Segment Start: Provided entries
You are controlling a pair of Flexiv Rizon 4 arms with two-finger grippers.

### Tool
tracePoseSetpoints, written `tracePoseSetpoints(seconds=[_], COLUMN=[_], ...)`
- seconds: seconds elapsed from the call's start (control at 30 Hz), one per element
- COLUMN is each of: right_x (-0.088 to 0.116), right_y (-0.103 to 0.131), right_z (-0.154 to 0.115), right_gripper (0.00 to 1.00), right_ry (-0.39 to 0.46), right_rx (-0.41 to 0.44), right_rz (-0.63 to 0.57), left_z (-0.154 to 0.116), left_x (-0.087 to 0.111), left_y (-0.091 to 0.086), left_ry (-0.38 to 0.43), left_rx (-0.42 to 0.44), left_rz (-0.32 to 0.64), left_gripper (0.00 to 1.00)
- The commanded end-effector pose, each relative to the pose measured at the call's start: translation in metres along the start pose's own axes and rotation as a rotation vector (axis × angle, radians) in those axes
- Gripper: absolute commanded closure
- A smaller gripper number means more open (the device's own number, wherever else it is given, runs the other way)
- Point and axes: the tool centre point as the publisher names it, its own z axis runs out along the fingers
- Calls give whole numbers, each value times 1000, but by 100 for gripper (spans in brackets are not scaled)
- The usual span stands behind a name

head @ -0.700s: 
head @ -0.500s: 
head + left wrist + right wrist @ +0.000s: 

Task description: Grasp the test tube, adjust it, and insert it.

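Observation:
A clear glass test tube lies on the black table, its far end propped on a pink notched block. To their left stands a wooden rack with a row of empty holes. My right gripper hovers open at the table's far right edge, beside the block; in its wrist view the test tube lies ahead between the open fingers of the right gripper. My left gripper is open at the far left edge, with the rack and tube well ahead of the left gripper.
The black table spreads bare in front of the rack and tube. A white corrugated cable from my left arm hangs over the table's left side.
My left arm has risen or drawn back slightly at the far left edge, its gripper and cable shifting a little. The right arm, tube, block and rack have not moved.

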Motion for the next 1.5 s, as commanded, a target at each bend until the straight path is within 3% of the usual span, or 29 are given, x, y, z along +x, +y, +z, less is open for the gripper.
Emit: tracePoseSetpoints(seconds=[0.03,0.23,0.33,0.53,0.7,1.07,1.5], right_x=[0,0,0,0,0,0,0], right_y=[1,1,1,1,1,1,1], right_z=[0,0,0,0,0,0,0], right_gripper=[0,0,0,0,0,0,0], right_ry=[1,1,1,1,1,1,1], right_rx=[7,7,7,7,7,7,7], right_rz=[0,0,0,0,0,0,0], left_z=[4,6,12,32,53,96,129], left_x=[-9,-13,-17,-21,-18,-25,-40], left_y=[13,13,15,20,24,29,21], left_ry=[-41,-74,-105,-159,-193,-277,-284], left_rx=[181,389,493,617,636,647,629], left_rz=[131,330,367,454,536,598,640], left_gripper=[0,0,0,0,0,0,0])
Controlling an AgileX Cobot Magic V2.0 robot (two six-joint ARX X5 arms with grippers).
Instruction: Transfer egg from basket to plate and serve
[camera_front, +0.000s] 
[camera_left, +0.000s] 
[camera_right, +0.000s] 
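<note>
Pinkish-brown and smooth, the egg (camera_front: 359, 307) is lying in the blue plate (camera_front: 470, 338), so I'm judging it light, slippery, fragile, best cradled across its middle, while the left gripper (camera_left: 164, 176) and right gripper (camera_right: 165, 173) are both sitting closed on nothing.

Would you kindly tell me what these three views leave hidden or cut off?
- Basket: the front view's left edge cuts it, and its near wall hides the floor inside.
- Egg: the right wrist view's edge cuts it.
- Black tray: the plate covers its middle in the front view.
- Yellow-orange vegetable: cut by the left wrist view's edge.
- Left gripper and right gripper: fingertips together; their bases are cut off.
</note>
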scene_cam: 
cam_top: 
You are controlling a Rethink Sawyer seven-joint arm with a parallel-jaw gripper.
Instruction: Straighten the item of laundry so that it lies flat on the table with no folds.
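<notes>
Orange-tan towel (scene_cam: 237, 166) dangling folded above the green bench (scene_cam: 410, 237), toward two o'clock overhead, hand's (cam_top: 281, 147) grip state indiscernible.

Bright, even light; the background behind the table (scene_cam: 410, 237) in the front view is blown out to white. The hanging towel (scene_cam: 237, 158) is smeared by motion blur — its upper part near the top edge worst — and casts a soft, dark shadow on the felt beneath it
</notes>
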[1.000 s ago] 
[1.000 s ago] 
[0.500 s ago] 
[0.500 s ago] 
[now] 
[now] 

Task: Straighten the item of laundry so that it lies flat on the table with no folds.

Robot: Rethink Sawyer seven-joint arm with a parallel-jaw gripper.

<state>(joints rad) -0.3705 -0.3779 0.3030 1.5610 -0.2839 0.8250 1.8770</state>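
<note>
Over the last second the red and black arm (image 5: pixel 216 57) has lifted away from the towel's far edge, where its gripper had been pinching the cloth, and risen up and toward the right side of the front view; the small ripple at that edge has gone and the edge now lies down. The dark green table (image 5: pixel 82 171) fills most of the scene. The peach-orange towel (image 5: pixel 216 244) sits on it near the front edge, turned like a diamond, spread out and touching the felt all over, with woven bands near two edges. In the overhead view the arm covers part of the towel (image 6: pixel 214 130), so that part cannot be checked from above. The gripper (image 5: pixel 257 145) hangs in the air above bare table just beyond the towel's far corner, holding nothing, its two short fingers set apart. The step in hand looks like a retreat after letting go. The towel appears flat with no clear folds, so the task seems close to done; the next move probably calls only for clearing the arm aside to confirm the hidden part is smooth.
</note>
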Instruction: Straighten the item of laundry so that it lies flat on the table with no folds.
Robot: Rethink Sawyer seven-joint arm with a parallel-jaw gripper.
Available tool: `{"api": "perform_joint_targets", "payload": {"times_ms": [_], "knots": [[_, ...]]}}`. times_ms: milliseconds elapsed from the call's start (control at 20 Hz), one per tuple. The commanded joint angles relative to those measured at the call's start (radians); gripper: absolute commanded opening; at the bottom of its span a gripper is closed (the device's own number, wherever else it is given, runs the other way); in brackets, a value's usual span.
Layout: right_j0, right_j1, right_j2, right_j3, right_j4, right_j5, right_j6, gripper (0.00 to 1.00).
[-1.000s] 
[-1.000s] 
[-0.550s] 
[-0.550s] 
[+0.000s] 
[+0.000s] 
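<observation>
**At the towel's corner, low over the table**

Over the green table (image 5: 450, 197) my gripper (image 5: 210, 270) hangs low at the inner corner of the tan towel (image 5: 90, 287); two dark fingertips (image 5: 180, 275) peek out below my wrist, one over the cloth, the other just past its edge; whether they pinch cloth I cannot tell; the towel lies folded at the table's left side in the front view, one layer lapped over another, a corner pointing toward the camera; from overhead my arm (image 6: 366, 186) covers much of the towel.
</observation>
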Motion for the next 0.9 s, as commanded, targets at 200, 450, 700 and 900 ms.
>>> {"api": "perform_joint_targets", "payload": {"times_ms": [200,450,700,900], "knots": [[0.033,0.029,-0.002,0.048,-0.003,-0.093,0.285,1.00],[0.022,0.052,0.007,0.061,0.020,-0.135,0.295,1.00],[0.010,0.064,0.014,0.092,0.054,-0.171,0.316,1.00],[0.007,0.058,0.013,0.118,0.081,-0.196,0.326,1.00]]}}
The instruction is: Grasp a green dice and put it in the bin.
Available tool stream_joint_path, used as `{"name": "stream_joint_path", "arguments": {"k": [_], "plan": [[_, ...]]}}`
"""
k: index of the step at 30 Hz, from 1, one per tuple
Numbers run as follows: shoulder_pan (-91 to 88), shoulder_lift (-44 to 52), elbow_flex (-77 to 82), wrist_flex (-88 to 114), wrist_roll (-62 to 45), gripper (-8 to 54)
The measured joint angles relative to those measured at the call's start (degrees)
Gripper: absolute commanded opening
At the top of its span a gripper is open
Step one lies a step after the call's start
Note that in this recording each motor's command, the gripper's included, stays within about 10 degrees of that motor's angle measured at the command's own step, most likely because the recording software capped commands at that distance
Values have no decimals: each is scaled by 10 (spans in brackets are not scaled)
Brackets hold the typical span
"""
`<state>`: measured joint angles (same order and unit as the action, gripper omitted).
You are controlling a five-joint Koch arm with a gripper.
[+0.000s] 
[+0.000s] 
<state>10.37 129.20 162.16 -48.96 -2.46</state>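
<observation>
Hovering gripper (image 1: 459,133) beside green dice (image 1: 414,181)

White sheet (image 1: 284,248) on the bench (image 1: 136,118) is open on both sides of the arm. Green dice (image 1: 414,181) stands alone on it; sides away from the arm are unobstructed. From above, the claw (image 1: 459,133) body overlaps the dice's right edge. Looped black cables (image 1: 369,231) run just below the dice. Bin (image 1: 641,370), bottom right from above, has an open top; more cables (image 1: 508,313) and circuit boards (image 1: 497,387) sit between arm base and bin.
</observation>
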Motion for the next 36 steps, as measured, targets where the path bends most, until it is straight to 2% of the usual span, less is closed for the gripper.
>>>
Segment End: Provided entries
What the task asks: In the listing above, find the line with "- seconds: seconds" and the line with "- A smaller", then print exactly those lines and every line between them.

Worked solution:
- seconds: seconds elapsed from the call's start (control at 30 Hz), one per element
- COLUMN is each of: right_x (-0.088 to 0.116), right_y (-0.103 to 0.131), right_z (-0.154 to 0.115), right_gripper (0.00 to 1.00), right_ry (-0.39 to 0.46), right_rx (-0.41 to 0.44), right_rz (-0.63 to 0.57), left_z (-0.154 to 0.116), left_x (-0.087 to 0.111), left_y (-0.091 to 0.086), left_ry (-0.38 to 0.43), left_rx (-0.42 to 0.44), left_rz (-0.32 to 0.64), left_gripper (0.00 to 1.00)
- The commanded end-effector pose, each relative to the pose measured at the call's start: translation in metres along the start pose's own axes and rotation as a rotation vector (axis × angle, radians) in those axes
- Gripper: absolute commanded closure
- A smaller gripper number means more open (the device's own number, wherever else it is given, runs the other way)

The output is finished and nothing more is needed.